Walkthough of CLI creation and parsing

Building the CLI

  • The mdtf wrapper script activates the _MDTF_base conda environment and calls mdtf_framework.py.

  • mdtf_framework.py manually determines the subcommand from the currently recognized values, and constructs the CLI appropriate to it. In this example, we’re running the package, so the MDTFTopLevelArgParser is initialized and its setup() method is called.

    • This calls init_user_defaults(), which parses the value of --input-file and, if set, reads the file and stores its contents in the user_defaults attribute of CLIConfigManager.

    • It then calls init_site(), which parses the value of the selected site and reads the site-specific defaults files (if any).

    • Now that we know which site we’re using, we know the full set of subcommands and plug-in values (built-in and site-specific). read_subcommands() and read_plugins() read this information and parse it into CLICommand objects stored in the CLIConfigManager.

    • Another MDTFArgPreparser is created to parse the subcommand and plug-in values. The corresponding plugin-specific arguments are added.

  • We’re now ready to build the “real” CLI parser, with configure().

    • This simply sets some options relevant for the help text, and adds the CLI arguments (parsed as CLIArgument objects) to the parser in add_contents(), which calls the configure() method on the CLIParser object for the chosen subcommand.

  • At this point the MDTFTopLevelArgParser is fully configured and ready to parse user input.

Parsing CLI arguments

  • Parsing of user input is done by the dispatch() method of the configured MDTFTopLevelArgParser object.

  • The parsed option values are stored as a dict in the config attribute of the MDTFTopLevelArgParser object. This will be the starting point for further validation of user input done in the MDTFFramework class.

  • The dispatch() then imports the modules for all selected plug-in objects.
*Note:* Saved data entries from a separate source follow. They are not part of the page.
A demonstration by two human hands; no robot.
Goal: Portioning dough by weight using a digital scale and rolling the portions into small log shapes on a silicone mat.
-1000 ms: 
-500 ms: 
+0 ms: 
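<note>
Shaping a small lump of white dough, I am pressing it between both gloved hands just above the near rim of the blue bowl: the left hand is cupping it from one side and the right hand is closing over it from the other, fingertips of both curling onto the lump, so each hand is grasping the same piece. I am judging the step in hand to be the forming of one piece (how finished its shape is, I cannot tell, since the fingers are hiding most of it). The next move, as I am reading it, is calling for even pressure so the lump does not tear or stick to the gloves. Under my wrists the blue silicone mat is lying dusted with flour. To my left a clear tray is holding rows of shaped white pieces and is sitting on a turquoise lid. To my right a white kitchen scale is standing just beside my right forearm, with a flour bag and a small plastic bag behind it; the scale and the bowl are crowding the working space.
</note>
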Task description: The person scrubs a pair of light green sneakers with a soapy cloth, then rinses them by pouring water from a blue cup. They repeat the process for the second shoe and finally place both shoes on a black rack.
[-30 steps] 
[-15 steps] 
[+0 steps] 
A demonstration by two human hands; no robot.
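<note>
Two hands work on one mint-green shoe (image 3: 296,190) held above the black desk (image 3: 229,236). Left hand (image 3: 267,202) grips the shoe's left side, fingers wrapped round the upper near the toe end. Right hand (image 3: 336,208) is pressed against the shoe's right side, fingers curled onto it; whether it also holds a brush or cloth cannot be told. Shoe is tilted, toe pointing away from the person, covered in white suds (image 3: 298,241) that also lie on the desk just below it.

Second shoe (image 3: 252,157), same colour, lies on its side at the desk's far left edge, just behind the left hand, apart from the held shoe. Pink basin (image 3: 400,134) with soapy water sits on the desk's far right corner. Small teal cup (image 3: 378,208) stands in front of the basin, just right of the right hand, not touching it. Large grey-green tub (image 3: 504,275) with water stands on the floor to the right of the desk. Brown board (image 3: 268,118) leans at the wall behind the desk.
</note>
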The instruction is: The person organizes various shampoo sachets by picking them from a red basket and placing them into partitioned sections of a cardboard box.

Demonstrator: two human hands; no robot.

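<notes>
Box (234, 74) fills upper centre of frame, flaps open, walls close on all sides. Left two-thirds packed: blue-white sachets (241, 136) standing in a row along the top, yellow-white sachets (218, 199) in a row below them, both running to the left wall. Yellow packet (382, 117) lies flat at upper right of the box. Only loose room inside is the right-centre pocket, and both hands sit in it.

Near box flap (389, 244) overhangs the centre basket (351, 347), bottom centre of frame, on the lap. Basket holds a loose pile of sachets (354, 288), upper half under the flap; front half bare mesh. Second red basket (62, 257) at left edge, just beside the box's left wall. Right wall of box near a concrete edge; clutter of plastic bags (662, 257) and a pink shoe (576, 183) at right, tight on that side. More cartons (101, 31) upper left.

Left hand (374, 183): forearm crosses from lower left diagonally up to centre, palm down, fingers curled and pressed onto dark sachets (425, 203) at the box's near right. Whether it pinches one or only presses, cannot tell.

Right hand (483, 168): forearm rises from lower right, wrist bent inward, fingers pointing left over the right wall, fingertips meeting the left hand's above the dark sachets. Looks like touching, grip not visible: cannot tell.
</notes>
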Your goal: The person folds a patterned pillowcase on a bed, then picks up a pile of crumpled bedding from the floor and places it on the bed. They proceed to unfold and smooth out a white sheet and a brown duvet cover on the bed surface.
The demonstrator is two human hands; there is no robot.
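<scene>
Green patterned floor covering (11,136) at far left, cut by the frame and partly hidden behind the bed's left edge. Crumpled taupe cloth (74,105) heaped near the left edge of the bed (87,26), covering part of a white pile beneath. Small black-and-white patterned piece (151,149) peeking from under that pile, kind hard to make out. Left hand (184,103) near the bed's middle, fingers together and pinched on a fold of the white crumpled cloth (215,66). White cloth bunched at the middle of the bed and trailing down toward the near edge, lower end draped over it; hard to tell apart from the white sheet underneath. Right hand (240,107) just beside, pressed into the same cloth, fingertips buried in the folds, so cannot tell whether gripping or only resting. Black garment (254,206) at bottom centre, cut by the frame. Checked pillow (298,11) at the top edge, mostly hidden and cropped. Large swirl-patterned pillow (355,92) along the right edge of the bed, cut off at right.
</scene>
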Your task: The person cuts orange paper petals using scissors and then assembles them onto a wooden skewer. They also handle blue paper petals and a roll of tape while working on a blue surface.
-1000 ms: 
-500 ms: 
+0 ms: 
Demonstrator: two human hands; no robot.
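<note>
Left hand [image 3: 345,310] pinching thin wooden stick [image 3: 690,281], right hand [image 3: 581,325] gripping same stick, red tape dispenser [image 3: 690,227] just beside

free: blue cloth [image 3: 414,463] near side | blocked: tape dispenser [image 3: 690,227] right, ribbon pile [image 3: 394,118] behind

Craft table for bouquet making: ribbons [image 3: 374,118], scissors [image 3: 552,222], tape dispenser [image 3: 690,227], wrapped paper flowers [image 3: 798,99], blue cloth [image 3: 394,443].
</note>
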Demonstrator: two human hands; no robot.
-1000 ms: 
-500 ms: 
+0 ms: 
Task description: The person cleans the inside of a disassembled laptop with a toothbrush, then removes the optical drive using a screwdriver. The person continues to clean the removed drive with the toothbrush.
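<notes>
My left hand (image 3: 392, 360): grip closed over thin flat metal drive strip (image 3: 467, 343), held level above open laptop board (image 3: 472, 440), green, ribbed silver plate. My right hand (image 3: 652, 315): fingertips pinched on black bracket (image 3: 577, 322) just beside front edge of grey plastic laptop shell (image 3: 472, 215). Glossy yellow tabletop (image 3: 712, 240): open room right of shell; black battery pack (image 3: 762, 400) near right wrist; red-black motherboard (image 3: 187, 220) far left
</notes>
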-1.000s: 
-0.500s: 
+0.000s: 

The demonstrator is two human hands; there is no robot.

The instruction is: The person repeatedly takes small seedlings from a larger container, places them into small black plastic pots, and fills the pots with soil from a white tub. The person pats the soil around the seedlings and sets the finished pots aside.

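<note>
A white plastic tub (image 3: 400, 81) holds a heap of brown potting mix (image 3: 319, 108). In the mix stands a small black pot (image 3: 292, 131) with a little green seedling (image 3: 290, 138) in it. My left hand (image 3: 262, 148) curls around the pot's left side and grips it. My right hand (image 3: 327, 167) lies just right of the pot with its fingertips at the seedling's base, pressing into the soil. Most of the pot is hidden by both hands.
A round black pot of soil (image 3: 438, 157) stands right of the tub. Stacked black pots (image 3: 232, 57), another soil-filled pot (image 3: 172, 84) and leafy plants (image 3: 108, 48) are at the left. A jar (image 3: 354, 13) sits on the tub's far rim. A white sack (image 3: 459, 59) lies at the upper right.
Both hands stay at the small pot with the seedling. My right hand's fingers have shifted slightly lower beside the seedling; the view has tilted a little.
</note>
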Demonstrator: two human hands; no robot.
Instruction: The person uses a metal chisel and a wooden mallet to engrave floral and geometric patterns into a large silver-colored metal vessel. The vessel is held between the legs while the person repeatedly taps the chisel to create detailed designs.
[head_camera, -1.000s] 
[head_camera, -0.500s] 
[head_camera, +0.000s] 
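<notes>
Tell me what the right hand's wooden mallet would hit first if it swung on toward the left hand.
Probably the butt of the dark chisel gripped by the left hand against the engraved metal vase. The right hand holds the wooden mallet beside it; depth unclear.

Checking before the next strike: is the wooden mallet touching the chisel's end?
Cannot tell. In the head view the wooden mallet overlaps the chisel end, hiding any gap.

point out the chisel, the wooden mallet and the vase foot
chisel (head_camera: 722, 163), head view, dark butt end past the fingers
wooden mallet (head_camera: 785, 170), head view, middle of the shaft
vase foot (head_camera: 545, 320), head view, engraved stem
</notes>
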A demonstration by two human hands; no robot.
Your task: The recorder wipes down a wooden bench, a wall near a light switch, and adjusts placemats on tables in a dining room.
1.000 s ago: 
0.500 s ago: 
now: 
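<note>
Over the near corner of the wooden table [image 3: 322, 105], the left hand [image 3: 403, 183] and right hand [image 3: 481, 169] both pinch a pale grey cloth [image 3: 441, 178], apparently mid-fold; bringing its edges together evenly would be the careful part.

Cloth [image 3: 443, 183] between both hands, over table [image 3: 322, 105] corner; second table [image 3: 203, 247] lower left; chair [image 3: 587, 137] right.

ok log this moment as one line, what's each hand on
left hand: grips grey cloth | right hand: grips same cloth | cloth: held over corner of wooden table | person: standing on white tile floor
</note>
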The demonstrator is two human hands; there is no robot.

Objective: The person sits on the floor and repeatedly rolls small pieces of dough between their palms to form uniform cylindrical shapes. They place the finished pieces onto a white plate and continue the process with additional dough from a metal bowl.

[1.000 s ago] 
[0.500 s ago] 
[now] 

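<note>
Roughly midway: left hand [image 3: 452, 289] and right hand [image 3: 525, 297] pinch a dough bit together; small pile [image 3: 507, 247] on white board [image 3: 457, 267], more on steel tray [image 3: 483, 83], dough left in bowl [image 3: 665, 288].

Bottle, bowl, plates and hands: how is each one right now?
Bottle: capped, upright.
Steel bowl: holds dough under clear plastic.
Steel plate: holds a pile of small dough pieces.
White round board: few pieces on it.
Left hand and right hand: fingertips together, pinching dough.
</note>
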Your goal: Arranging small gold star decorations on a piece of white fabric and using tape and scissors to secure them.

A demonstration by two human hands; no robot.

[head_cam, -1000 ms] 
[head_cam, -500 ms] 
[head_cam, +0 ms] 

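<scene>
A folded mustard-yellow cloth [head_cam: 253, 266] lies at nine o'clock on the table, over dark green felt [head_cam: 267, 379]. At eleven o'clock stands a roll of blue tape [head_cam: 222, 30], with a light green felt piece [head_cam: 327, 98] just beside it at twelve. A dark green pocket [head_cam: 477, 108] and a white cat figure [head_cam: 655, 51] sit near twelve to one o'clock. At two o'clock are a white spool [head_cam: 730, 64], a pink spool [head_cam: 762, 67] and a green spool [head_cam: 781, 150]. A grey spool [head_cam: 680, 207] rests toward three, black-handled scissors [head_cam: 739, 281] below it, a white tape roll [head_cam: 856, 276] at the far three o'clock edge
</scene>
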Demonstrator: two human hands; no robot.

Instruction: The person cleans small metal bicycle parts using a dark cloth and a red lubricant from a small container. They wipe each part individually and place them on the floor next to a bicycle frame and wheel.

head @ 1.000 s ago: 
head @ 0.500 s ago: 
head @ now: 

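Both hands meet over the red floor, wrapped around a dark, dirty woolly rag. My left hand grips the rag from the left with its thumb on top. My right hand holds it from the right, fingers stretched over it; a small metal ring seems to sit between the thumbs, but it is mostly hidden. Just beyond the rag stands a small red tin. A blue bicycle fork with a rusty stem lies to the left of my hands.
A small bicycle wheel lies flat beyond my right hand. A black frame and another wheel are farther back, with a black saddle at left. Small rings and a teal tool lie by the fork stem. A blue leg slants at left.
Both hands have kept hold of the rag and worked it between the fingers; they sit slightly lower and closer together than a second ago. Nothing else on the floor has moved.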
We do this import “on demand,” rather than simply always importing everything, because a plug-in may make use of third-party modules that the user hasn’t installed (e.g. if the plug-in is site-specific and the user is at a different site.)

  • Finally, dispatch() calls the call() method on the selected subcommand to hand off execution. As noted above, subcommand functionality is implemented but unused, so currently we always hand off the the first (only) subcommand, mdtf run, regardless of input. The corresponding entry point, as specified in src/cli_plugins.jsonc, is the __init__ method of MDTFFramework.

Extending the user interface

Currently, the only method for the user to configure a run of the package is the CLI described above, which parses command-line options and configuration files.

In the future it may be desirable to provide additional invocation mechanisms, e.g. from a larger workflow engine or a web-based front end.

Parsing and validation logic is split between the src.cli module and the MDTFFramework class. In order to avoid duplicating logic and ensure that configuration gets parsed consistently across the different methods, the raw user input should be introduced into the chain of methods in the parsing logic (described above) as early as possible.